Angiogenesis and p53 Mutation in Oral and Oropharyngeal Squamous Cell Carcinoma.
- Author:
Dong Il SUN
1
;
Min Sik KIM
;
Seung Ho CHO
;
Byung Kee KIM
;
Byung Do SUH
Author Information
1. Department of Otolaryngology-HNS, The Catholic University of Korea, College of Medicine, Seoul, Korea.
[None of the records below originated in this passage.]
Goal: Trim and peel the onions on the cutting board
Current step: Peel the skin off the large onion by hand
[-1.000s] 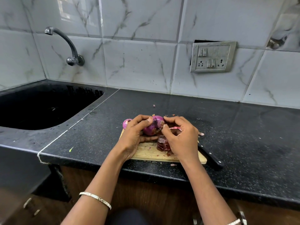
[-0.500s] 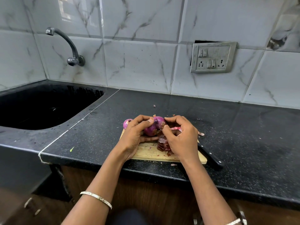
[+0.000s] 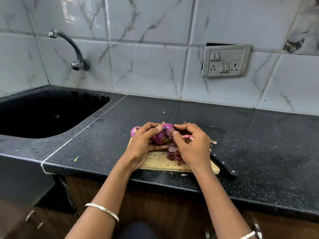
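Nothing has shifted: left hand [image 3: 143, 144] cups the onion [image 3: 163, 134], right hand [image 3: 193, 147] pinching its skin.

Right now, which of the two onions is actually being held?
The larger onion, gripped by the left hand and picked at by the right hand. The smaller onion sits untouched behind the left hand.

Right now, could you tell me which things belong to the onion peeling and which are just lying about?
In use: onion held by left hand and right hand, second onion, board, peels, knife.
Lying about: tap, sink, switchboard.
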`<state>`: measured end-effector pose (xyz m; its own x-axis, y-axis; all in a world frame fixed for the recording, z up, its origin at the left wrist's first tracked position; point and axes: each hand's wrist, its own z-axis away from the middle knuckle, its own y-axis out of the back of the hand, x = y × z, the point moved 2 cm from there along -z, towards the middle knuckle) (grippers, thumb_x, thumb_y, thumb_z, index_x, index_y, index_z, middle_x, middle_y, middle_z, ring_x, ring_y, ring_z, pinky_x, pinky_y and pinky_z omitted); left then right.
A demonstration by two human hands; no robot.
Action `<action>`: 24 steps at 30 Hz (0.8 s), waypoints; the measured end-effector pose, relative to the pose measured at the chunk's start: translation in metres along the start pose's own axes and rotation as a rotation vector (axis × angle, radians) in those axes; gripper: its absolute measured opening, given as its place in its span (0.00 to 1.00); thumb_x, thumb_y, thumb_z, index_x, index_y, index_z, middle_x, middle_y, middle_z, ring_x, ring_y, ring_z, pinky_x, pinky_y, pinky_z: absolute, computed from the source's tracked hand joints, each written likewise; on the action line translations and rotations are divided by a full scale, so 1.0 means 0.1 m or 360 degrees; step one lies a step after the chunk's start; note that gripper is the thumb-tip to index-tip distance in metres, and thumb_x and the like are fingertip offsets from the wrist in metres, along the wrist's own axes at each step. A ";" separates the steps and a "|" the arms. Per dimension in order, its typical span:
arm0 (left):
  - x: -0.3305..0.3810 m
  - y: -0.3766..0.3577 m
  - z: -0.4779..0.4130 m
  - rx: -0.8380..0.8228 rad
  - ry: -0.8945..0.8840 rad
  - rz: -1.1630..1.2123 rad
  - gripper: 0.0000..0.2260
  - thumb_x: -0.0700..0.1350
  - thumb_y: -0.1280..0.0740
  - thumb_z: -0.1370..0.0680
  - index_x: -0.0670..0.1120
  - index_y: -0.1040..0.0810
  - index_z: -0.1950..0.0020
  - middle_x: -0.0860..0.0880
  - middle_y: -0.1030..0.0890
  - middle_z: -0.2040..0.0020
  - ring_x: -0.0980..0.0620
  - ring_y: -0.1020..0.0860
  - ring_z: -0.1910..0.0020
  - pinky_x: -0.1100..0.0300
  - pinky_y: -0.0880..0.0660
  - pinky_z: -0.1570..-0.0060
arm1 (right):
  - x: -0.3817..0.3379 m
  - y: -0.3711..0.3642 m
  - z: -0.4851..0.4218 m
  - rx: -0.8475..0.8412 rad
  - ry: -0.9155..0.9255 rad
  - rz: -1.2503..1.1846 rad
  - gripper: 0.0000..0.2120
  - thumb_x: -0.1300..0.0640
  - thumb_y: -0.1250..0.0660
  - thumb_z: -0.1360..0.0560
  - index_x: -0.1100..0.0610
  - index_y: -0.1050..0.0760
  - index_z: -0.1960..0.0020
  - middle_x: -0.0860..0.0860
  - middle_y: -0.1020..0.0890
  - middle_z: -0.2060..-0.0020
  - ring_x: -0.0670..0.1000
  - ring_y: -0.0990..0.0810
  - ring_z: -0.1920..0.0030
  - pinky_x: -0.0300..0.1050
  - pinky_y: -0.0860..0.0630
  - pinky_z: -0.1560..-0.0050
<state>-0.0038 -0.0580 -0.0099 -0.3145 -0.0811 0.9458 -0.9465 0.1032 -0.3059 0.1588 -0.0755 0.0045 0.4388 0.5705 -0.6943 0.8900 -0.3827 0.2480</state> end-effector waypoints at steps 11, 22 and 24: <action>0.01 0.00 0.01 0.0000 0.0001 0.0009 0.08 0.41 0.35 0.18 0.38 0.21 0.43 0.41 0.17 0.48 0.43 0.15 0.52 0.48 0.15 0.54 | 0.00 0.01 0.00 -0.0009 -0.0008 -0.0024 0.05 0.64 0.26 0.26 0.57 0.15 0.53 0.47 0.15 0.57 0.38 0.19 0.55 0.23 0.30 0.58; 0.01 0.00 0.01 0.0017 0.0015 0.0010 0.10 0.40 0.35 0.18 0.36 0.22 0.41 0.38 0.18 0.46 0.43 0.15 0.52 0.49 0.15 0.55 | 0.02 0.01 0.00 -0.0009 -0.0008 -0.0026 0.08 0.65 0.28 0.27 0.55 0.14 0.51 0.45 0.15 0.56 0.41 0.18 0.53 0.27 0.27 0.53; 0.01 0.00 0.01 0.0030 0.0007 0.0040 0.12 0.40 0.35 0.18 0.33 0.24 0.39 0.37 0.17 0.47 0.43 0.14 0.54 0.48 0.15 0.55 | 0.01 0.00 0.01 -0.0022 0.0007 -0.0054 0.07 0.62 0.26 0.26 0.54 0.14 0.49 0.44 0.14 0.55 0.41 0.17 0.53 0.30 0.24 0.53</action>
<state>-0.0045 -0.0588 -0.0091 -0.3377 -0.0745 0.9383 -0.9396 0.0862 -0.3313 0.1597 -0.0754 0.0034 0.4088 0.5860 -0.6996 0.9060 -0.3528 0.2339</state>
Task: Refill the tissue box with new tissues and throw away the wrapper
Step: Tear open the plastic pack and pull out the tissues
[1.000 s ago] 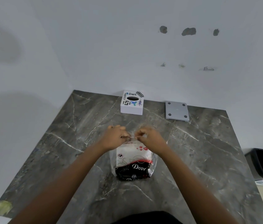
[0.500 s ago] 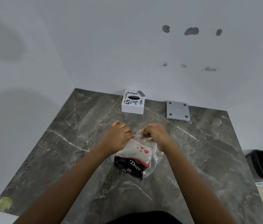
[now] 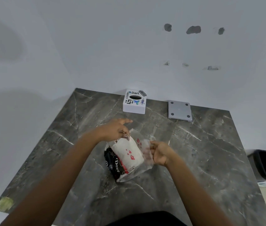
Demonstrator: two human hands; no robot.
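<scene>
While both hands (image 3: 116, 130) (image 3: 160, 154) pinch its clear wrapper (image 3: 145, 167), the red-printed tissue pack (image 3: 129, 154) tilts.
</scene>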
- Publication Type:Original Article
- Keywords:
Angiogenesis;
MVD;
p53 mutation;
Oral and oropharyngeal squamous cell carcinoma
- MeSH:
Carcinoma, Squamous Cell*;
Exons;
Genes, p53;
Humans;
Microvessels;
Mouth Neoplasms;
Mutation, Missense;
Neoplasm Metastasis;
Oropharyngeal Neoplasms;
Recurrence
- From:Korean Journal of Otolaryngology - Head and Neck Surgery
2000;43(7):751-757
- CountryRepublic of Korea
- Language:Korean
-
Abstract:
BACKGROUND AND OBJECTIVES: It is well known that microvessel density (MVD) and p53 gene mutation are significantly correlated with tumor behaviors in some types of cancer: however, some studies have reported a lack of relationship among MVD, p53 gene mutation and tumor behavior in oral cancers. The objective of this study was to identify putative association between p53 gene mutation and microvessel density (MVD) and to evaluate the usefulness of this association in deciding the therapeutic plan. MATERIALS AND METHODS: In 25 tumor specimens of oral squarnous cell carcinoma, microvessel density (MVD) was analysed by immunohistorhemical staining with CD-31 monoclonal antibody, and p53 mutation was examined in exon 5 through 8 by PCR-SSCP and sequencing analysis. RESULTS: Seven of the 25 patients had mutation in exon 5 to 8 and all the mutations were missense mutation. The mean of MVD in the mutant group was 13.3+/-2.80 and that of MVD in the wild type group was 18.6+/-1.16. An inverse relationship was seen between MVD and p53 mutation (p=0.047). The p53 gene mutation was frequently found in exon 5. CONCLUSION: MVD and p53 gene mutation were not associated with respect to stage, cervical metastasis and recurrence of' the oral and oropharyngeal cancer. Angiogenesis of oral squamous cell carcinoma might not be regulated by p53, but might be regulated by other factors.